Les conséquences de cette découverte s’étendent bien au-delà du VIH. Les rétrovirus murins, par exemple, sont sensibles en culture cellulaire à l’effet d’APOBEC3G [ 35]. Chez l’homme, des hypermutations G vers A ont été décrites chez quelques patients infectés par un autre rétrovirus, HTLV-I, ou par le virus de l’hépatite B [7]. APOBEC3G exerce donc certainement un rôle de défense cellulaire contre d’autres virus que le VIH.

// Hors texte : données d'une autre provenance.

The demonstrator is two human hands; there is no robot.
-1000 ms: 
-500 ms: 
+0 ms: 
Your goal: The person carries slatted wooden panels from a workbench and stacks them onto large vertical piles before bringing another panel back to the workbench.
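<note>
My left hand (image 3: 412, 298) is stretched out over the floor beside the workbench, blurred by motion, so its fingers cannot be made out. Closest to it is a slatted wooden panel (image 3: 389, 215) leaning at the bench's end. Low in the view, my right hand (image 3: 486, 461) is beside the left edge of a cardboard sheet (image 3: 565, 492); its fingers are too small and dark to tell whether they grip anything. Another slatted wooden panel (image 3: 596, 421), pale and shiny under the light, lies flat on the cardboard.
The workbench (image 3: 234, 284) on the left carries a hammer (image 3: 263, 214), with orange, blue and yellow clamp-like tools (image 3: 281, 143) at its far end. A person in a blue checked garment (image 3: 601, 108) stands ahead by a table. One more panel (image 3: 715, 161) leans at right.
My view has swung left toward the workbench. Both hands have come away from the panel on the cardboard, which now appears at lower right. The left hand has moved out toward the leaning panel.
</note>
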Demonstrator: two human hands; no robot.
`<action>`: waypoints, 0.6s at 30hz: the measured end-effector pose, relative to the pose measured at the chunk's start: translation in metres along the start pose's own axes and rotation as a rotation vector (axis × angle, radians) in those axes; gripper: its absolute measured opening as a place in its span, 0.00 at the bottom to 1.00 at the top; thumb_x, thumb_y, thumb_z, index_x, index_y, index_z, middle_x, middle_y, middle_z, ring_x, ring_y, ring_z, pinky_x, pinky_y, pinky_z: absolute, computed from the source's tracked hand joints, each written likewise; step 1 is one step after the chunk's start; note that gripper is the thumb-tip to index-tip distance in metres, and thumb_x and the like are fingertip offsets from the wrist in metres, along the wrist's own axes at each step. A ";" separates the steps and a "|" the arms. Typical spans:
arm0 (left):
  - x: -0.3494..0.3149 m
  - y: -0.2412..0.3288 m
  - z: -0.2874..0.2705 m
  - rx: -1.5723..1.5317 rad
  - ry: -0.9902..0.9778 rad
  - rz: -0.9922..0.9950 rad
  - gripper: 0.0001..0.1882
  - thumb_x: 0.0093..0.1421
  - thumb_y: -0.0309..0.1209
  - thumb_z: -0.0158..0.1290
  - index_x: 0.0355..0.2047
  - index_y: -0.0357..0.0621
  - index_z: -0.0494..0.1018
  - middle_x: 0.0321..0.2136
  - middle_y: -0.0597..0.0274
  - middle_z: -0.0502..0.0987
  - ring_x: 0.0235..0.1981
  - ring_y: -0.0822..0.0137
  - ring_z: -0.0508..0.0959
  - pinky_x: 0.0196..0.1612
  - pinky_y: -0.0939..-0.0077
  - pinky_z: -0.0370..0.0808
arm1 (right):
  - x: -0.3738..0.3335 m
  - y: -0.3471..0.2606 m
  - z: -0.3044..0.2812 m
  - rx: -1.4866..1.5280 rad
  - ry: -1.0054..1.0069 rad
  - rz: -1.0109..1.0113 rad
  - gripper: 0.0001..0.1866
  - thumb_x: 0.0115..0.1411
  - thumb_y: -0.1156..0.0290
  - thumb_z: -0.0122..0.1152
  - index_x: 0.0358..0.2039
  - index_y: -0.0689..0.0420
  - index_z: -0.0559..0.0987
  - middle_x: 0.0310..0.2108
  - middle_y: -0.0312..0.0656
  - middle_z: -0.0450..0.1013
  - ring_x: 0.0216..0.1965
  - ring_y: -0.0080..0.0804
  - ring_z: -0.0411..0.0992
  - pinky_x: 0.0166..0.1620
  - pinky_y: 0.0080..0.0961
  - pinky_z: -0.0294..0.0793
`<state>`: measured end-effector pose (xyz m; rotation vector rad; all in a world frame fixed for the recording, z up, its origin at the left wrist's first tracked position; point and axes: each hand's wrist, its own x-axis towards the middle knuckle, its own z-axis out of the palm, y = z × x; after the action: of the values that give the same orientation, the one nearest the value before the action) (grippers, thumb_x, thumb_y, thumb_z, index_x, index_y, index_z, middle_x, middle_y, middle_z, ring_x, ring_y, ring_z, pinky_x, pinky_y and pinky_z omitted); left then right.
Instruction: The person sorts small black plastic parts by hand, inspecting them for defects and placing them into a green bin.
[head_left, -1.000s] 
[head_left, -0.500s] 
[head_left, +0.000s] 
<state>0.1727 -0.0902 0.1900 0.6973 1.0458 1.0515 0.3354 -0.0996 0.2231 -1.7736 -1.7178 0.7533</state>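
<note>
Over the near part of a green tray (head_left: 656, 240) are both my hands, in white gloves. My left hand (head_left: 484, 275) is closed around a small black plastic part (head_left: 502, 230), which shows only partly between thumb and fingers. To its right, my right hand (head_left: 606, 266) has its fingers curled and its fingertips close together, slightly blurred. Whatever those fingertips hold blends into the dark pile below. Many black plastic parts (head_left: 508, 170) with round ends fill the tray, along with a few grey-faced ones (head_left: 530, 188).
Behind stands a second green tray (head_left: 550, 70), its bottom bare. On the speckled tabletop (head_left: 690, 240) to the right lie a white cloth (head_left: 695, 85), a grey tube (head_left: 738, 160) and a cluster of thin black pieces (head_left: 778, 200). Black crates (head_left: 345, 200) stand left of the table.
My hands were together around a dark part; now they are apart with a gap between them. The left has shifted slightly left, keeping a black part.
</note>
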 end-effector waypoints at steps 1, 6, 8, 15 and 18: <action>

APOBEC3G n’a pas encore livré tous ses mystères, et de nombreuses questions restent encore à résoudre. Y a-t-il une activation d’APOBEC3G lors de l’infection par le VIH ? Comment, en l’absence de Vif, cette protéine est-elle dirigée vers le virus en formation dans la cellule productrice et reconnaîtra ensuite l’ADN proviral après l’infection de nouvelles cellules ? Comment se débrouillent les virus ne possédant pas de protéine proche de Vif ? Ces passionnantes questions, et d’autres encore, nous permettront de mieux comprendre la batterie des défenses non immunitaires érigée par la cellule pour se protéger des agressions virales.

References
1.
Sheehy AM, Gaddis NC, Choi JD, Malim MH. Isolation of a human gene that inhibits HIV-1 infection and is suppressed by the viral Vif protein. Nature 2002; 418 : 646–50.
2.
Lecossier D, Bouchonnet F, Clavel F, Hance AJ. Hypermutation of HIV-1 DNA in the absence of the Vif protein. Science 2003; 300 : 1112.
3.
Mariani R, Chen D, Schrofelbauer B, et al. Species-specific exclusion of APOBEC3G from HIV-1 virions by Vif. Cell 2003; 114 : 21–31.
4.
Mangeat B, Turelli P, Caron G, Friedli M, Perrin L, Trono D. Broad antiretroviral defence by human APOBEC3G through lethal editing of nascent reverse transcripts. Nature 2003; 424 : 99–103.
5.
Harris RS, Bishop AM, Sheehy HM, et al. DNA deamination mediates innate immunity to retroviral infection. Cell 2003; 113 : 803–9.
6.
Zhang H, Yang B, Pomerantz RJ, Zhang C, Arunachalam SC, Gao L. The cytidine deaminase CEM15 induces hypermutation in newly synthesized HIV-1 DNA. Nature 2003; 424 : 94–8.
7.
Vartanian JP, Sommer P, Wain-Hobson S. Death and the retrovirus. Trends Mol Med 2003; 9 : 409–13.
8.
Marin M, Rose KM, Kozak SL, Kabat D. HIV-1 Vif protein binds the editing enzyme APOBEC3G and induces its degradation. Nat Med 2003; 9 : 1398–403.
9.
Stopak K, de Noronha C, Yonemoto W, Greene WC. HIV-1 Vif blocks the antiviral activity of APOBEC3G by impairing both its translation and intracellular stability. Mol Cell 2003; 12 : 591–601.
10.
Yu X, Yu Y, Liu B, Luo K, Kong W, Mao P, Yu XF. Induction of APOBEC3G ubiquitination and degradation by an HIV-1 Vif-Cul5-SCF complex. Science 2003; 302 : 1056–60.